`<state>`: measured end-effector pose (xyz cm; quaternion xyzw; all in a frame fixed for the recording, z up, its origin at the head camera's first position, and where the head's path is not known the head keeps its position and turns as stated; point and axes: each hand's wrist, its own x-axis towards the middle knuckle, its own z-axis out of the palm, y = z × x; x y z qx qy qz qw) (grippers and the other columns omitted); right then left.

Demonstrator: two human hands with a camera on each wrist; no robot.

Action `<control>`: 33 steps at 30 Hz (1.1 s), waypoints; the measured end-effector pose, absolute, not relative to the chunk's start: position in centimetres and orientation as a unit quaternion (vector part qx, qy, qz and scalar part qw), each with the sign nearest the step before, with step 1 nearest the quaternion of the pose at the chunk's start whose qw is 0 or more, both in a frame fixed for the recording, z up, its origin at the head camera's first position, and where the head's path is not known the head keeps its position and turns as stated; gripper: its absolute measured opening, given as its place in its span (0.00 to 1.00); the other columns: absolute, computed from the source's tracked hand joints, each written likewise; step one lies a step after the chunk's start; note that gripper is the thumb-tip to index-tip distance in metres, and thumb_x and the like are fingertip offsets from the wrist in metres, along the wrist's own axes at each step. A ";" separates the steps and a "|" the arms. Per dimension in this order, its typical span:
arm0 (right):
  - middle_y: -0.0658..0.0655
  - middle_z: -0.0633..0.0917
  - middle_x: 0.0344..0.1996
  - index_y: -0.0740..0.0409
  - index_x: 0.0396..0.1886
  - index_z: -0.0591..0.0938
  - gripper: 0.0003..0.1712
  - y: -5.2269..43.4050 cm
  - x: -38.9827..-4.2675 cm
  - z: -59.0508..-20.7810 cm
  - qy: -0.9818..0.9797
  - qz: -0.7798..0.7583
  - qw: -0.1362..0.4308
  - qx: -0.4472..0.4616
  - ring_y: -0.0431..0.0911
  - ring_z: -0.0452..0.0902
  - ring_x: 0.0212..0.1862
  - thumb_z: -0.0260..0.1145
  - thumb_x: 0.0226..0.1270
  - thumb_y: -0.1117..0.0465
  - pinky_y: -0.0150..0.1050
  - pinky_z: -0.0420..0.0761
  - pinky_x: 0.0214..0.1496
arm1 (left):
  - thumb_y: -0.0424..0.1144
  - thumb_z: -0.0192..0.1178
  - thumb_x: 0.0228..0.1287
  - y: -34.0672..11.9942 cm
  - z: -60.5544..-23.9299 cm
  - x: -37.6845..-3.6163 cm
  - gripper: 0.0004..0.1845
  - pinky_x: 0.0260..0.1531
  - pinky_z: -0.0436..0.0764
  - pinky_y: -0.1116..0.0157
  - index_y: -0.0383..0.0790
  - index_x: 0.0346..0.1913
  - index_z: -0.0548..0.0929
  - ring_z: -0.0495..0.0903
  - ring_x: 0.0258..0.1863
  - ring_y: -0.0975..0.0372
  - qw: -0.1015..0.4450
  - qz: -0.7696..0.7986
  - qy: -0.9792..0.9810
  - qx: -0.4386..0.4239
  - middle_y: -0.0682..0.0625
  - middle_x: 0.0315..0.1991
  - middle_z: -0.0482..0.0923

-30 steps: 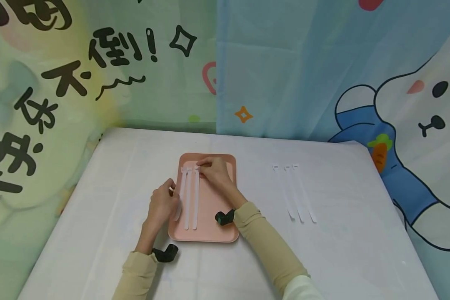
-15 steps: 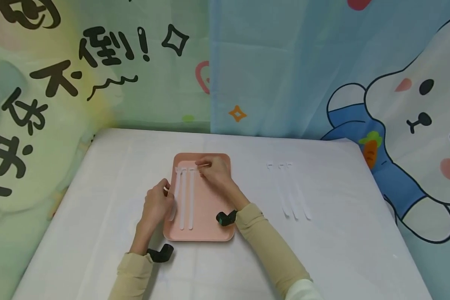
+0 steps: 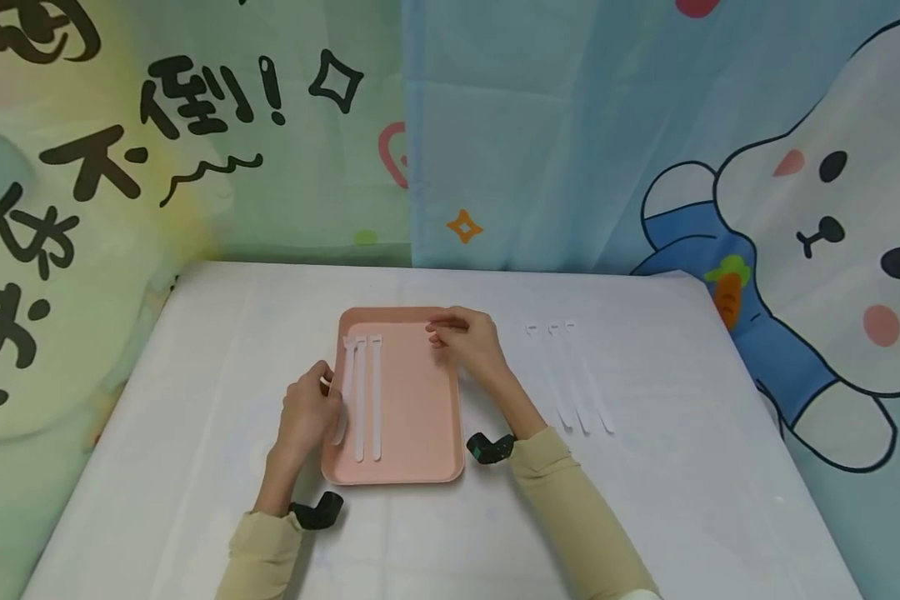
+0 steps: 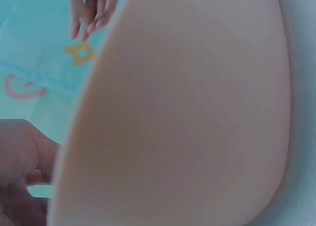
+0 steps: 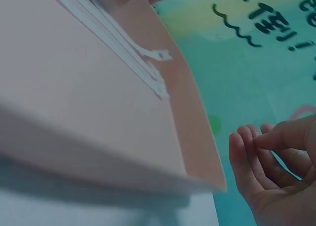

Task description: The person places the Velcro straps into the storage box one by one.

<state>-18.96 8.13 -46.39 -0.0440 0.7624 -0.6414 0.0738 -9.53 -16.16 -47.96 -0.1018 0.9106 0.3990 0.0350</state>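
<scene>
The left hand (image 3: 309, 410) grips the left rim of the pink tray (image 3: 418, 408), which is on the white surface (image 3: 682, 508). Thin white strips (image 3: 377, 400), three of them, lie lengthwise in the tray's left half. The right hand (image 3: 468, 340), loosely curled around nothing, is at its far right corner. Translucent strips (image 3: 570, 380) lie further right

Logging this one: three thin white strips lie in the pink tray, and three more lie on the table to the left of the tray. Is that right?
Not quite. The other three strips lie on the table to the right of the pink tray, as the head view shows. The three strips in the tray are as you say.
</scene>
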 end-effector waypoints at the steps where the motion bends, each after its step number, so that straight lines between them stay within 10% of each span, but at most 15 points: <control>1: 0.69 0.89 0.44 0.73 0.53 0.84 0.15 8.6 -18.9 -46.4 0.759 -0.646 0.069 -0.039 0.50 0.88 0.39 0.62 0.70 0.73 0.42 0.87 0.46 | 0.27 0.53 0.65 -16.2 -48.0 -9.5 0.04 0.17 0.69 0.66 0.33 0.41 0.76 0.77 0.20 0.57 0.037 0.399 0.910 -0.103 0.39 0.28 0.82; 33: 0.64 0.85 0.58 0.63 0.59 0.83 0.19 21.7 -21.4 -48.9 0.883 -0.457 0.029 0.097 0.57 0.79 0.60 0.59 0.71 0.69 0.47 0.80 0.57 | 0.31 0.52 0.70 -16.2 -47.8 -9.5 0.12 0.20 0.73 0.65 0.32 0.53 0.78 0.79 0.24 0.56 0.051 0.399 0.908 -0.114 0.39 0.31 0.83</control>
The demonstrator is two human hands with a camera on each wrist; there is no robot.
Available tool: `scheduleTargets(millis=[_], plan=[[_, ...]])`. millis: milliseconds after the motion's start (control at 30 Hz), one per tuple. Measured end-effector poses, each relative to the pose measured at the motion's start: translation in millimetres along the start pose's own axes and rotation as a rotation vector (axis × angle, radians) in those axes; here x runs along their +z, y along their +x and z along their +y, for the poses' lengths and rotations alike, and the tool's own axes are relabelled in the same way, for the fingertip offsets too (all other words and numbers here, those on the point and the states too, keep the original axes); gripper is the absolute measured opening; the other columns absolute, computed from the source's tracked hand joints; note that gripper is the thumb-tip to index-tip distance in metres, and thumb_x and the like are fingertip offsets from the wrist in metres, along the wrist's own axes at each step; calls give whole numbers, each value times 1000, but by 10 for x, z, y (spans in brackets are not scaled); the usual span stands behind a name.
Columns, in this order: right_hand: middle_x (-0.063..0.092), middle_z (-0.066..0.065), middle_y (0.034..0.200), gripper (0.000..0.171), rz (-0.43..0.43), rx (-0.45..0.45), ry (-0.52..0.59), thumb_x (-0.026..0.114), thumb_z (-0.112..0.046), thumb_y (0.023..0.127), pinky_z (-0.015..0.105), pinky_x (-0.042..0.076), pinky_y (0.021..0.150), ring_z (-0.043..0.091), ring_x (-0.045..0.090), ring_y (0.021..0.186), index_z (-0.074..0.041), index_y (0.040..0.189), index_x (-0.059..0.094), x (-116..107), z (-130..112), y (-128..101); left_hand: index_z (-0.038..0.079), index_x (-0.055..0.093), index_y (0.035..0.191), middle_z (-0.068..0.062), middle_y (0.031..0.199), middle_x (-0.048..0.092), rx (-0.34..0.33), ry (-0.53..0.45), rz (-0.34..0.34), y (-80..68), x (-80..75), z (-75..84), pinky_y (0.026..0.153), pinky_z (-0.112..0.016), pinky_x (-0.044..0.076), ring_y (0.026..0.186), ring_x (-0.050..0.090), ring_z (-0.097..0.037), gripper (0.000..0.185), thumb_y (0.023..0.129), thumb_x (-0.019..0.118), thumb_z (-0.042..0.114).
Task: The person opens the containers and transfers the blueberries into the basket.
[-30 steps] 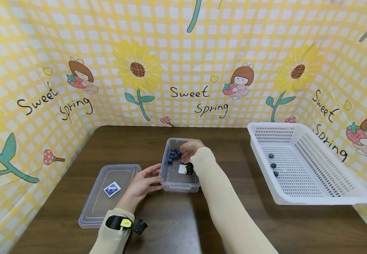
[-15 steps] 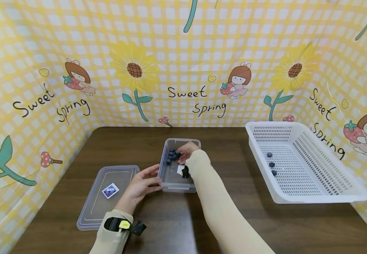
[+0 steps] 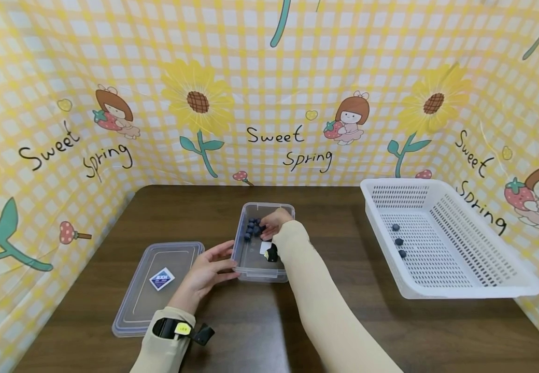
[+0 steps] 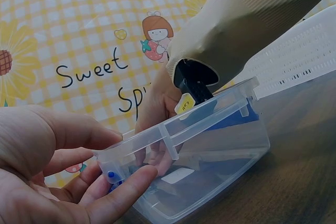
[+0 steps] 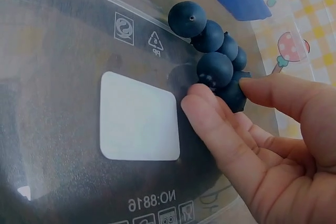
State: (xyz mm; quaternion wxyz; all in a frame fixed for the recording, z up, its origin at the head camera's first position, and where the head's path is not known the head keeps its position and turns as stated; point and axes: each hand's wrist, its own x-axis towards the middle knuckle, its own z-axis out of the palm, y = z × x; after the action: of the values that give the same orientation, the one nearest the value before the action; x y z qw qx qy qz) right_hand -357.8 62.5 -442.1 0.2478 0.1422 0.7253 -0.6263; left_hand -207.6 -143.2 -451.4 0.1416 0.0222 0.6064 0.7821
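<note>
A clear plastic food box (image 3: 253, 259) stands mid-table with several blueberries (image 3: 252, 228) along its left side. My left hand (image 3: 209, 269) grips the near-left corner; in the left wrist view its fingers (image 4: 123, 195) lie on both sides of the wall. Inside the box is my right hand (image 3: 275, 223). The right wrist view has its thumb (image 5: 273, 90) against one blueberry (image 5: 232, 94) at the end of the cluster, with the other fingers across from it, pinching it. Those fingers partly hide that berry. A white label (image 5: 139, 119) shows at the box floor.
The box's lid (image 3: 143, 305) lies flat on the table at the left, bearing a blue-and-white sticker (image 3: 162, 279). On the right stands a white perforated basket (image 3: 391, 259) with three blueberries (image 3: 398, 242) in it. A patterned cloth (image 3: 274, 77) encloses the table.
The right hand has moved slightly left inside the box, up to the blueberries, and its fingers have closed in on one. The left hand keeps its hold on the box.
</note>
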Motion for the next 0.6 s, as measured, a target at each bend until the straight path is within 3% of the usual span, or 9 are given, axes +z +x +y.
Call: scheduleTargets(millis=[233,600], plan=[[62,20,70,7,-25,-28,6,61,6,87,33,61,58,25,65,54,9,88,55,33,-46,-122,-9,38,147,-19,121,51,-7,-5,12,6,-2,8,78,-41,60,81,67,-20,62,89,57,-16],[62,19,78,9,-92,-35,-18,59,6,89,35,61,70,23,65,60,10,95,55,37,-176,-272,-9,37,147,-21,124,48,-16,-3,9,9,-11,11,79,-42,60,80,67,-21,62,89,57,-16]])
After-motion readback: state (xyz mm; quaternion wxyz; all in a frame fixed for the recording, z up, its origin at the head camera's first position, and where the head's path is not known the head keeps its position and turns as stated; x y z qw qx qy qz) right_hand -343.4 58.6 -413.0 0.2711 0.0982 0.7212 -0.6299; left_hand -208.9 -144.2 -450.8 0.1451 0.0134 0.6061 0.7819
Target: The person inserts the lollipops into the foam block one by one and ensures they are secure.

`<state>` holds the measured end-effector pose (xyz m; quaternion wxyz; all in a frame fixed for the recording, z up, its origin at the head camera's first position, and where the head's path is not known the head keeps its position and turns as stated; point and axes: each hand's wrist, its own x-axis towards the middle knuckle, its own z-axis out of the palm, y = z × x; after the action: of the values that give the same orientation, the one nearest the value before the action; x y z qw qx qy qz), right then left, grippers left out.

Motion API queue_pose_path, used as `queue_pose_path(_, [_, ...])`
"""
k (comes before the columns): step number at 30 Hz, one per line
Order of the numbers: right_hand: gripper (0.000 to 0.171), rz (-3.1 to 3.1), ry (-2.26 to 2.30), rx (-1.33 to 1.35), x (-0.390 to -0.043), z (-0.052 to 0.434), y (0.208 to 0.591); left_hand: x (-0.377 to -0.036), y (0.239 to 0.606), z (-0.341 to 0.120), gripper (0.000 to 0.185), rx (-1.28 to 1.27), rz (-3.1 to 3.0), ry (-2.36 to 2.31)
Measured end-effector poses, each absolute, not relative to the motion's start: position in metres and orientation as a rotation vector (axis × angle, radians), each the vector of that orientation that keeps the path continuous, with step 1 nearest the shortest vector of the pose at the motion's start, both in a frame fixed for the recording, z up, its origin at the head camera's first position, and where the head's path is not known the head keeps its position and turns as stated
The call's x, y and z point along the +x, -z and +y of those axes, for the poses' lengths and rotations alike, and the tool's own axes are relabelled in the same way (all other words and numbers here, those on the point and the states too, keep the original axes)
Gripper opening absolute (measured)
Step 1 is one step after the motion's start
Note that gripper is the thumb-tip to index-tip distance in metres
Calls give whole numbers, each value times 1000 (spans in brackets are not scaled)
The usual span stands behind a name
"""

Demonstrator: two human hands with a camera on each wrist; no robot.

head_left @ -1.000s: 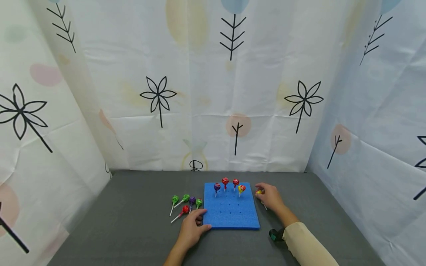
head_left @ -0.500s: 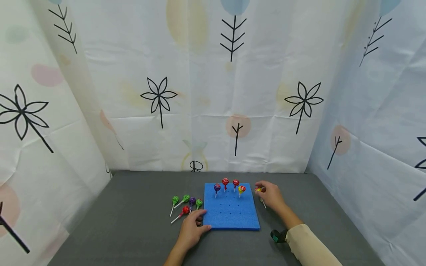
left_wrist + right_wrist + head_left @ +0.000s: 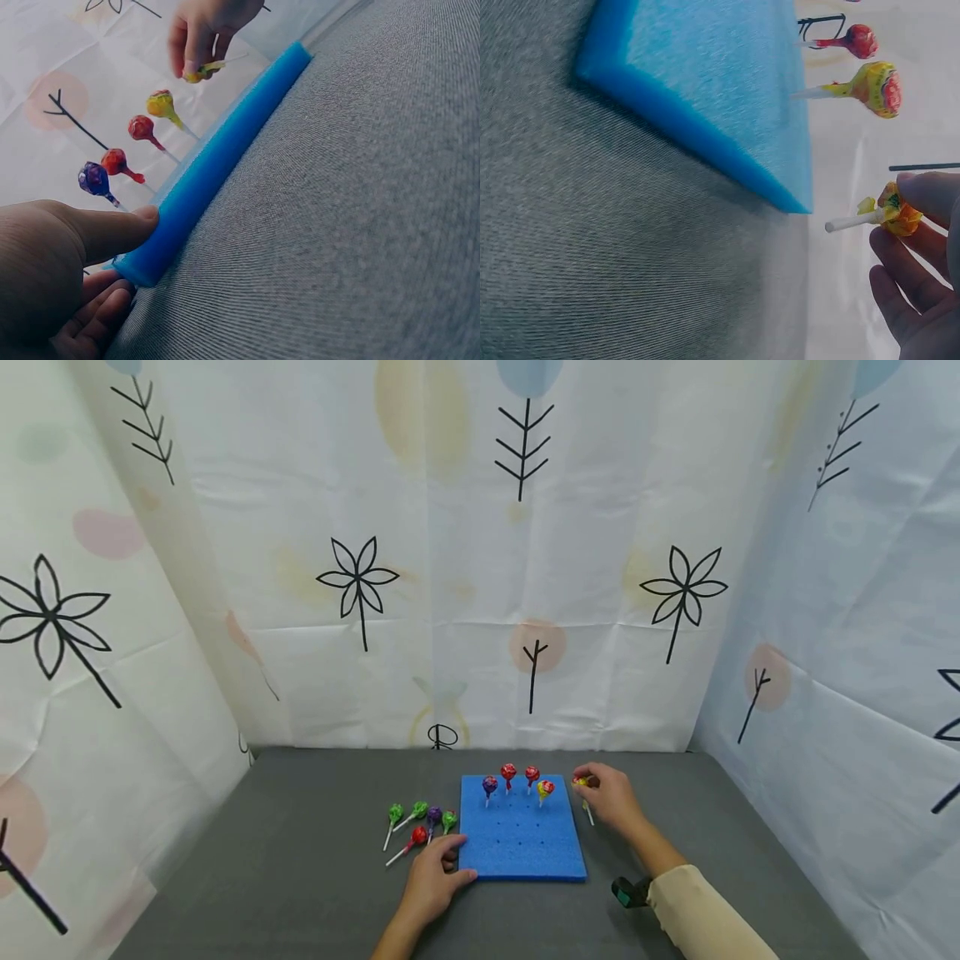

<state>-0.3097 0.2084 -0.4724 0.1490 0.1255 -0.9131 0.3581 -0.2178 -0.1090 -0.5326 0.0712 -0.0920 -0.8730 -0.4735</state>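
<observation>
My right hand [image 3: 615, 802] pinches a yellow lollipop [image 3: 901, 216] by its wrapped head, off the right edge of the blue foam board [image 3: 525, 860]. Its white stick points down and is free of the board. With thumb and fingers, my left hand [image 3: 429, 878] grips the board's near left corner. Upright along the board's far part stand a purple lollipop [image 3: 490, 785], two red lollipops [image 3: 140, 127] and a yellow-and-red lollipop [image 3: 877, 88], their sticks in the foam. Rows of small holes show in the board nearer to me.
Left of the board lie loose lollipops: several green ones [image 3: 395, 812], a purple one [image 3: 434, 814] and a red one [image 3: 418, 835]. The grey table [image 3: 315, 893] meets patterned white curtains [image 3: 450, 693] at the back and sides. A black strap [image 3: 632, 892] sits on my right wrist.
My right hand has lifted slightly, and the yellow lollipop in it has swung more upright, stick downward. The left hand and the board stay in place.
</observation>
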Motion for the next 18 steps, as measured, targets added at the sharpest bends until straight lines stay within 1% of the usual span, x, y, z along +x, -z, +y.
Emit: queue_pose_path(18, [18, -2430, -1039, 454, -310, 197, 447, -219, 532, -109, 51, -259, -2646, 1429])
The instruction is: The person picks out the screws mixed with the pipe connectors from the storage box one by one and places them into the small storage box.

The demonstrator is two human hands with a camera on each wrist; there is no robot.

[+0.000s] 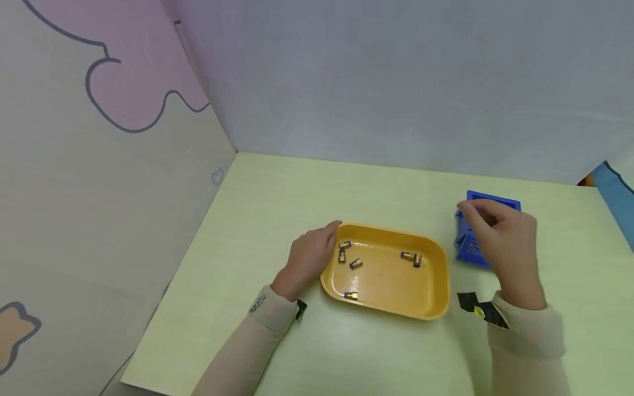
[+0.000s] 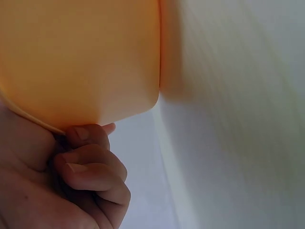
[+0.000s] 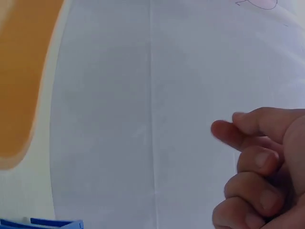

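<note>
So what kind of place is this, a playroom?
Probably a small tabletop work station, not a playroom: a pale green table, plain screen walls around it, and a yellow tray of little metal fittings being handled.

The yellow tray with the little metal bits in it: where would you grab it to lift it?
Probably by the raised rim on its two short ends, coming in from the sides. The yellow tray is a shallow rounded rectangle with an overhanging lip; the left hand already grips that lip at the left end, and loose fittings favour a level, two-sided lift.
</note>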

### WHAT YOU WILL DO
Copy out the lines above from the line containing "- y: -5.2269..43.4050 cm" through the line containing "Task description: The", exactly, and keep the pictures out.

### ANSWER
  - y: -5.2269..43.4050 cm
  - x: -38.9827..-4.2675 cm
  - z: -59.0508..-20.7810 cm
  - qy: -0.9818..0.9797
  - qz: -0.7798..0.7583
  - qw: -0.1362..0.4308
  - qx: -0.4472..0.4616
  - ring_y: -0.0431..0.0911
  - ring_z: -0.0452..0.0902
  - ring_x: 0.0212..0.1862
  - thumb_z: -0.0260..0.1145
  - thumb_x: 0.0226..0.1270
  - thumb_y: -0.1117..0.0465
  - pinky_y: -0.0150..0.1050
  - pinky_z: -0.0420..0.0761
  - pinky_x: 0.0214..0.1496
arm1 (left):
  - thumb_y: -0.0424..0.1144
  - thumb_z: -0.0192..0.1178
  - thumb_x: 0.0228..0.1287
  - y: -34.0672..11.9942 cm
  - z: -60.5544..-23.9299 cm
  - x: -37.6845..-3.6163 cm
  - gripper: 0.0004..0.1845
  - pinky_x: 0.0260..0.1531
  - pinky_z: -0.0436..0.0764
  - pinky_y: -0.1116..0.0157
  - index_y: -0.0383..0.0790
  - index_x: 0.0346..0.1913
  - index_z: -0.0548..0.0929
  - ring_z: -0.0495..0.0903
  - ring_x: 0.0258..0.1863
  - ring_y: -0.0975..0.0372
  - qw: -0.1015..0.4450
  - qz: -0.7696..0.7986
  - qy: -0.9792..0.9810
  - qx: -0.4386..0.4239
  - middle_y: -0.0682..0.0625
  - middle_x: 0.0315..0.1991
  - middle_z: -0.0482..0.0923

-30 steps: 
-15 steps: 
+0 steps: 
+0 steps: 
+0 steps: 

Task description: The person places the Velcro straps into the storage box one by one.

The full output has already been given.